Opinión

Hijos de la ira

Nuevamente un maremoto emocional ha sacudido las conciencias occidentales al ver la imagen de un niño en estado de shock, con la cara cubierta de una mezcla de sangre y arena, en el contexto del conflicto bélico que asola Siria.

Por segunda vez los europeos se sienten compungidos por la desgracia infantil, como el caso del tristemente célebre Aylan Kurdi, cuya fotografía ahogado en una playa de Turquía dio varias vueltas alrededor del mundo hace ahora un año, enterneciendo por unos días los corazones más indolentes, aunque soslayando que hasta abril de 2016, la cifra de pequeños exiliados sirios cuya vida se cobró el Mediterráneo ascendía ya a 357, un número que para una mayoría poco significa, pese a que se repita como un mantra contra la moral de quienes, pudiendo intervenir, han decidido mirar hacia el otro lado.

Porque esta es la realidad del país de Oriente Próximo, un conflicto en que que se debaten desde hace cinco años las fuerzas gubernamentales contra los aspirantes al gobierno, pasándose por el forro la existencia y las necesidades de sus casi 23 millones de habitantes, mientras un tercer elemento en discordia, el Estado Islámico, aprovecha el río revuelto para hacer ganancia de pescadores.

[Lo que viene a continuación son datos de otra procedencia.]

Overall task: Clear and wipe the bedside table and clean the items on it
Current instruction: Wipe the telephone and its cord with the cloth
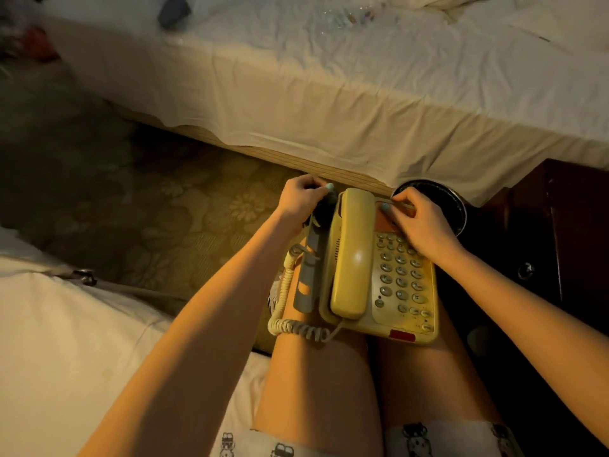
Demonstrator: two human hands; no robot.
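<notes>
A yellowed corded telephone (379,275) lies across my bare thighs, with its handset (351,252) in the cradle and its coiled cord (290,321) looping off the near left corner. My left hand (301,199) is closed on a small dark object (324,211) at the phone's far left corner; what it is I cannot tell. My right hand (420,222) rests on the phone's far right end, fingers curled onto the orange panel (384,222) above the keypad. A grey flat object (309,278) lies along the phone's left side.
The dark wooden bedside table (566,225) stands at the right. A round dark bowl-like container (451,199) sits behind my right hand. A bed with white sheets (329,94) runs across the far side, patterned carpet (148,209) lies at the left, and white bedding (66,341) is under me.
</notes>
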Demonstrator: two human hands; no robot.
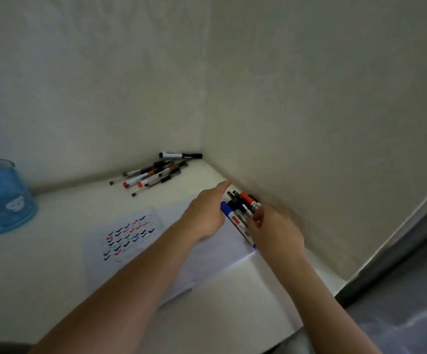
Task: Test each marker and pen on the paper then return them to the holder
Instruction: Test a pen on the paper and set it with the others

Pero en el fondo de la conflagración sobreviven las víctimas siempre olvidadas, los más vulnerables y débiles, los niños, una población que después de un lustro de guerra han transitado de la infancia a la edad adulta, soslayando una adolescencia por las duras, dando lugar a una generación de desheredados cuyo mayor patrimonio es la devastación, la muerte, la tropelía, el rencor abstracto y el odio ciego, siendo los candidatos perfectos a una inmensa horda de psicópatas en potencia, dispuestos a resolver cualquier disputa como lo han visto hacer por sus mayores, con la más contundente y brutal violencia, por la fuerza de las armas.

Este es el panorama que gravita sobre Siria, pero también la amenaza a la que no dejan de estar expuestos todos los países que se constituyen el blanco de una aversión cimentada en la diferencia cultural, social, política y religiosa. Ahí está el germen de lo que tanto asusta a Occidente, porque con el devenir del tiempo, cada uno de esos pequeños se considerará con razones sobradas para reclamar los daños sufridos a un mundo industrializado, cuya responsabilidad entre los contendientes es harto discutible.

Mientras sus gobernantes se enzarzan con una guerra civil cuya meta es ejercer el poder obviando a su propio pueblo, los combatientes se aúpan con programas propagandísticos que culpan de su avaricia a una Europa que, además de no dar abasto en asilarlos, apenas tiene margen de maniobra. Mientras Estados Unidos ha obligado al régimen de Bashar Al-Ásad a acercarse a sus posturas, Rusia intenta frenar por las armas lo que Europa reprocha con la boca grande, tolerándolo con la pequeña.

Queda claro que en este clima, y ante la posibilidad de que el conflicto se demore por décadas si la ONU y las potencias internacionales no intervienen de una vez poniéndole freno, para cuando se quiera rescatar a la población civil, apenas se consiga darse de bruces con un ejército de adolescentes hostiles, dispuestos a saciar en Occidente su sed de venganza.

Hoy es más urgente que nunca imponer la paz, recuperar el país y rehabilitar a una población cuyo sufrimiento ya ha tocado el límite. Es imprescindible reconstruir la nación en lid para aportar educación, educación y más educación, creando ciudadanos felices y exhortando terroristas latentes, porque la paz y la educación son las más poderosas fuerzas morales que permiten la transformación social.